Joel Sartore has dedicated the past 25 years of his life to photographing every animal species in existence—an effort that has sent him all over the world. His passion project, the National Geographic Photo Ark, is a collection of photographs of almost 10,000 species (and counting!), featuring stunning portraits of animals on black and white backgrounds.
This initiative has taken Joel to zoos, aquariums and sanctuaries all over the world. Yesterday we had the pleasure of hosting this globally renowned photographer, who arrived with his sights set on a few particular animals that were not yet part of the Photo Ark.
First up was Cheyenne, our Florida black bear. Joel and a group of Zoo staff set up his equipment in a behind-the-scenes holding area of Cheyenne’s habitat, featuring interchangeable black and white backdrops. With the help of keepers, curators and lots of snacks, Cheyenne was photographed while our animal behavior and wellness specialist looked on to ensure her welfare was not being compromised.
After Cheyenne was done modeling for the camera (and what a model she was!) and returned to her public-facing habitat, Joel used the space to capture photos of a vastly different species: black-throated monitor Ren.
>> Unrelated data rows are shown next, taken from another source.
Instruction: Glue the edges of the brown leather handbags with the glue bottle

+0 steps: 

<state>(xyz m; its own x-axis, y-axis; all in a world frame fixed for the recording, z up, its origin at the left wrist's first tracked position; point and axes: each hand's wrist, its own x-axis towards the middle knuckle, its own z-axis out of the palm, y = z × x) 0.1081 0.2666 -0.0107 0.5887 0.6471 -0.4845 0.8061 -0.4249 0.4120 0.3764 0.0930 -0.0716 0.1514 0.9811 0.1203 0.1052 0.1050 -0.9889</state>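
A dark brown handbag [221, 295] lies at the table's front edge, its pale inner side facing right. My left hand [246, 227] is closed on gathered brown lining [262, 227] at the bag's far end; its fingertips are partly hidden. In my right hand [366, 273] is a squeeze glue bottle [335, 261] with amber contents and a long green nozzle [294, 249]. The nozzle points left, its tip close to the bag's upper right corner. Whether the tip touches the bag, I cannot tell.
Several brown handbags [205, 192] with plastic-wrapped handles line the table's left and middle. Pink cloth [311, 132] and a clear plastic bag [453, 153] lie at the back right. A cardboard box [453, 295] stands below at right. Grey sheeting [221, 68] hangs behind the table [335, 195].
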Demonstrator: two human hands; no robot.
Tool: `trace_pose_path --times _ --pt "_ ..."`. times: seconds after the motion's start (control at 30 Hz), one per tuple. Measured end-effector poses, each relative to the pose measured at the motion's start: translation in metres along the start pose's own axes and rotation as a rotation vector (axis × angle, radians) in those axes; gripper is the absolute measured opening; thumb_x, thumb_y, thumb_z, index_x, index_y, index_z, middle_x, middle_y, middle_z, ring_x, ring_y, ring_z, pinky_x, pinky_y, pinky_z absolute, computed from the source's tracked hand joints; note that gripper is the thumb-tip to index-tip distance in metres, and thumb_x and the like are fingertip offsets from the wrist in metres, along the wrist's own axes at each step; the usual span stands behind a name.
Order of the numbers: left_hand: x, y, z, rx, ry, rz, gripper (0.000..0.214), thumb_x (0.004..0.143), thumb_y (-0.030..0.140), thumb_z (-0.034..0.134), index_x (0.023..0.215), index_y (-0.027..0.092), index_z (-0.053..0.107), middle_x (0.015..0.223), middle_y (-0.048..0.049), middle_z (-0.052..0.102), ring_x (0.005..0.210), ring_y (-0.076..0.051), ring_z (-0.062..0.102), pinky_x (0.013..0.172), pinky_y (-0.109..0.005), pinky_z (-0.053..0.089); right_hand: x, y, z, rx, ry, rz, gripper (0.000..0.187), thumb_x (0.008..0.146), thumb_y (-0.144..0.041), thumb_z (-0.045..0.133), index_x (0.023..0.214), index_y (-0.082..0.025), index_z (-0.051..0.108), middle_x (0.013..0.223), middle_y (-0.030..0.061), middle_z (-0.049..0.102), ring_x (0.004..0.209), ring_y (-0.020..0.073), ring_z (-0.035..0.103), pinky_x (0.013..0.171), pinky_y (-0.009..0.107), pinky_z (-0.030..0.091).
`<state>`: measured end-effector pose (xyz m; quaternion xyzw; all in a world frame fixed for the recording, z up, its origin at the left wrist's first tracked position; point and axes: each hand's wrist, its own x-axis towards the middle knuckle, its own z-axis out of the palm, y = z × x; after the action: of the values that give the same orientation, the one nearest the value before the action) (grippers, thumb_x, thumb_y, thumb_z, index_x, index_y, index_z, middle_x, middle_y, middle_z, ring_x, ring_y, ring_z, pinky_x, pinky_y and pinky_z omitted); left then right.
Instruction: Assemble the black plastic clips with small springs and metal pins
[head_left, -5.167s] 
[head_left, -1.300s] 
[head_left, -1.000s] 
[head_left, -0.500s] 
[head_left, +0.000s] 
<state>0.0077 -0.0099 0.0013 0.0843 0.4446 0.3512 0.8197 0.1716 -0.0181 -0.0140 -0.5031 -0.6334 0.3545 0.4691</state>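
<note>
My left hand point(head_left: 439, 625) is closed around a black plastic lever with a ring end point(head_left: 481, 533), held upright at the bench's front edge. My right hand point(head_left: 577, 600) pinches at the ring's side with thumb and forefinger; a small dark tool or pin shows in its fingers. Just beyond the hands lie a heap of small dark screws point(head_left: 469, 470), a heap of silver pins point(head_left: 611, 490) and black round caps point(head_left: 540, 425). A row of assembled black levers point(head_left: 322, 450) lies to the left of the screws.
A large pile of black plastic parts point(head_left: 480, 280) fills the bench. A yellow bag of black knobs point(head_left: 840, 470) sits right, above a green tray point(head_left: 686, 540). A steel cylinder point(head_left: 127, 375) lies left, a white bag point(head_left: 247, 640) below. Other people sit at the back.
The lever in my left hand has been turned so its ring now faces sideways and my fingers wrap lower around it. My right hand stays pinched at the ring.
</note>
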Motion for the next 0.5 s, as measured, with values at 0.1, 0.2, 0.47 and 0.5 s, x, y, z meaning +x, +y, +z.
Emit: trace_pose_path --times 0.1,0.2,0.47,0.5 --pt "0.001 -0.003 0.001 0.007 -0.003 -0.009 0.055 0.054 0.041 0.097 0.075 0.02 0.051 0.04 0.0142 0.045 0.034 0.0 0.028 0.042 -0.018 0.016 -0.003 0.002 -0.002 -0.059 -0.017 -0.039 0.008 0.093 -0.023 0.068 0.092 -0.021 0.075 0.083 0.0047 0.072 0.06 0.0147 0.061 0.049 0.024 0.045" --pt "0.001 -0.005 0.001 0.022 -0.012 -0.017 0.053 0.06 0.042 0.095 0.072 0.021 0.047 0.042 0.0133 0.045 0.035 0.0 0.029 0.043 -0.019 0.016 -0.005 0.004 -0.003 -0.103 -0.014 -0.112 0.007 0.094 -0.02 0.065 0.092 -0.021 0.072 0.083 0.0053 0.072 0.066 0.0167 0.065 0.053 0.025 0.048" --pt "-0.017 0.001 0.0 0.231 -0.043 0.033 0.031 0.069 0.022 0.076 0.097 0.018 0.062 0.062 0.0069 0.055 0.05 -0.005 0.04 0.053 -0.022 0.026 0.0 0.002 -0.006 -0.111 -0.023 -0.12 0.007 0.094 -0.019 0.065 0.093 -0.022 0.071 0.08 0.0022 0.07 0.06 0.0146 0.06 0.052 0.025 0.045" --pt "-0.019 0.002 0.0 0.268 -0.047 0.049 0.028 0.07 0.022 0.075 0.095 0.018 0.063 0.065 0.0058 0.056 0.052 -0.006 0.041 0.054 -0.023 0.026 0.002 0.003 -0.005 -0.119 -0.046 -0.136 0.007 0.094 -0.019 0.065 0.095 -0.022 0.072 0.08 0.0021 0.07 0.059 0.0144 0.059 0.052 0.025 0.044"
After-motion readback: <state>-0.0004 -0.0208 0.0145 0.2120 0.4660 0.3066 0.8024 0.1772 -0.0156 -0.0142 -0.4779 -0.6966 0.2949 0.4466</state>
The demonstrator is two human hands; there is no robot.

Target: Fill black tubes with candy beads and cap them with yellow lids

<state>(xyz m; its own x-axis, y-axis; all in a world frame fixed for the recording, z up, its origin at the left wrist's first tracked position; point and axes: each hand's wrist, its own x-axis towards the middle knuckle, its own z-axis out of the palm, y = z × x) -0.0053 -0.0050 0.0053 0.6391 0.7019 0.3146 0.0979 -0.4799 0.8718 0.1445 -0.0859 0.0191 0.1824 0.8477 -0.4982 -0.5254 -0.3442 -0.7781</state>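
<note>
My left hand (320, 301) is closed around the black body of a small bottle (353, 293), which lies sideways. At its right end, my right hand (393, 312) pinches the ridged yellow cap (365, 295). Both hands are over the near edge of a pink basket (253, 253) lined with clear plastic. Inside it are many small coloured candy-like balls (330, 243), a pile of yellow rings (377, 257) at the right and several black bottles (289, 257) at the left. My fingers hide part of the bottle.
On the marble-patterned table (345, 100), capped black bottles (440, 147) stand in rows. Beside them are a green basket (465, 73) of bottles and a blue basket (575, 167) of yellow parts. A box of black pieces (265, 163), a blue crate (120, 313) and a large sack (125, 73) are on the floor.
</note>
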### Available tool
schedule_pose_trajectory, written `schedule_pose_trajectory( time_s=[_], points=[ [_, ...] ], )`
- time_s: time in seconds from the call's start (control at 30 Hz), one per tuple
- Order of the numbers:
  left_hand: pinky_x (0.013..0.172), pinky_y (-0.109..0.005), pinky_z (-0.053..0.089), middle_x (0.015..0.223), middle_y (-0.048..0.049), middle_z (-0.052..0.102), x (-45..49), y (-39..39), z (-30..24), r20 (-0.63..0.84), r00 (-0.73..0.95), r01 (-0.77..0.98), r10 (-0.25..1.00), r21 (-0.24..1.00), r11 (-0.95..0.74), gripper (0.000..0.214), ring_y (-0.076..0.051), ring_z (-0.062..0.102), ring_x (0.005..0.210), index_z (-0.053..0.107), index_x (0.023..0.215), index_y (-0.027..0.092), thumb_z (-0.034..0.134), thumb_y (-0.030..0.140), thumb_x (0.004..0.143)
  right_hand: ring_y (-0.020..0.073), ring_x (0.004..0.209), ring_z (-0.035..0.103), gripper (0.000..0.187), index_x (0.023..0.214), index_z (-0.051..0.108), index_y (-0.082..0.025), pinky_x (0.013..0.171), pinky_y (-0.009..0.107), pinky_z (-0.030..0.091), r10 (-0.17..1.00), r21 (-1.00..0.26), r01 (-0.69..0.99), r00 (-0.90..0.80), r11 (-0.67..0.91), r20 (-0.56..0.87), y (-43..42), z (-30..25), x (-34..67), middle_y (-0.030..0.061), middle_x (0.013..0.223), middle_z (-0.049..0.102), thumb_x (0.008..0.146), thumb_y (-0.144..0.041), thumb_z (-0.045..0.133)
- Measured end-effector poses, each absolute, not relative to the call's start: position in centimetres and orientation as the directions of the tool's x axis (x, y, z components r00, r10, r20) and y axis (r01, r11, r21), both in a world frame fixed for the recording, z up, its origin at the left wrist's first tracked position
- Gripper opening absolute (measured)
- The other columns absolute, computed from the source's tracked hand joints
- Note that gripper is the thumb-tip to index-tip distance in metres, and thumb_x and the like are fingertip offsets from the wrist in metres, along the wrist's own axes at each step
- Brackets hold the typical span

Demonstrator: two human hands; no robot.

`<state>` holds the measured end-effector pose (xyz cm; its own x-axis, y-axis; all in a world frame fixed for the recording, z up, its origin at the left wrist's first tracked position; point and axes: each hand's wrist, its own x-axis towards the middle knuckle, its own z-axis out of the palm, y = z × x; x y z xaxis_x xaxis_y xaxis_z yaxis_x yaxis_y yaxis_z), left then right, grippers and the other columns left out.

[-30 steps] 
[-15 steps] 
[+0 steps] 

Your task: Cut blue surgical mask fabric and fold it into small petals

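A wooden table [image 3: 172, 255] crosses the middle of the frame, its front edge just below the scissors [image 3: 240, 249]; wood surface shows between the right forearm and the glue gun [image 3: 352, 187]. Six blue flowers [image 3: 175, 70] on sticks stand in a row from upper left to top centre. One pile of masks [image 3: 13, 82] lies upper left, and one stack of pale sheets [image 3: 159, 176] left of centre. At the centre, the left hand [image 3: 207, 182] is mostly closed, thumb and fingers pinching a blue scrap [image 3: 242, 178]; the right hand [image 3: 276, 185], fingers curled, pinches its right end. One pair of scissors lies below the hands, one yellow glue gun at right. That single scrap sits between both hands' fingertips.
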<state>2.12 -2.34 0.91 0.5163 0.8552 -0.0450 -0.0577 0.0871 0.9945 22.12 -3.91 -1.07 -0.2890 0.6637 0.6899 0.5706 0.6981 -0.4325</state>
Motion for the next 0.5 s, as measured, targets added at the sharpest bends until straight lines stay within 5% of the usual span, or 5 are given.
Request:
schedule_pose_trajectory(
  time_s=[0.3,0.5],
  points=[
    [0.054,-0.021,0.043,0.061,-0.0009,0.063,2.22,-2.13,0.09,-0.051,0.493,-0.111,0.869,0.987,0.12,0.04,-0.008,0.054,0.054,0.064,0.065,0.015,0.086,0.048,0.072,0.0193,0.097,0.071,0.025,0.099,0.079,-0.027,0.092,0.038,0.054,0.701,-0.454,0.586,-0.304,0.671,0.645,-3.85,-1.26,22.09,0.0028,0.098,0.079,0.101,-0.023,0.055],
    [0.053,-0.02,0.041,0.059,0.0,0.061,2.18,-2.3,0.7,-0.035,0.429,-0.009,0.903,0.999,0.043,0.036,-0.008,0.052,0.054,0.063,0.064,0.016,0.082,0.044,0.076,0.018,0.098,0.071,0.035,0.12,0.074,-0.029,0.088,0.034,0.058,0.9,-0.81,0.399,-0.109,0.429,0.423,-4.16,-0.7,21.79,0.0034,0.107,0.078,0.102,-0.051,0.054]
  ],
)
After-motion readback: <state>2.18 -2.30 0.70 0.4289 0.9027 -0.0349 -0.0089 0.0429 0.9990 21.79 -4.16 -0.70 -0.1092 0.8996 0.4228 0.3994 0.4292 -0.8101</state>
Keepers were on hand to ensure that Joel, the monitor and all staff members remained safe.
The crew then moved to the Harris Animal Care Center, where Joel took a different approach with smaller species. His equipment included a small “tent” that was used to secure the animals during their brief portrait sessions. His subjects included a northern bobwhite, Amazon puffing snake, striped mud turtle and gray sea cucumber.
We were honored to host such an incredible photographer and conservationist, and we can’t wait to see some of our animals featured in the Photo Ark!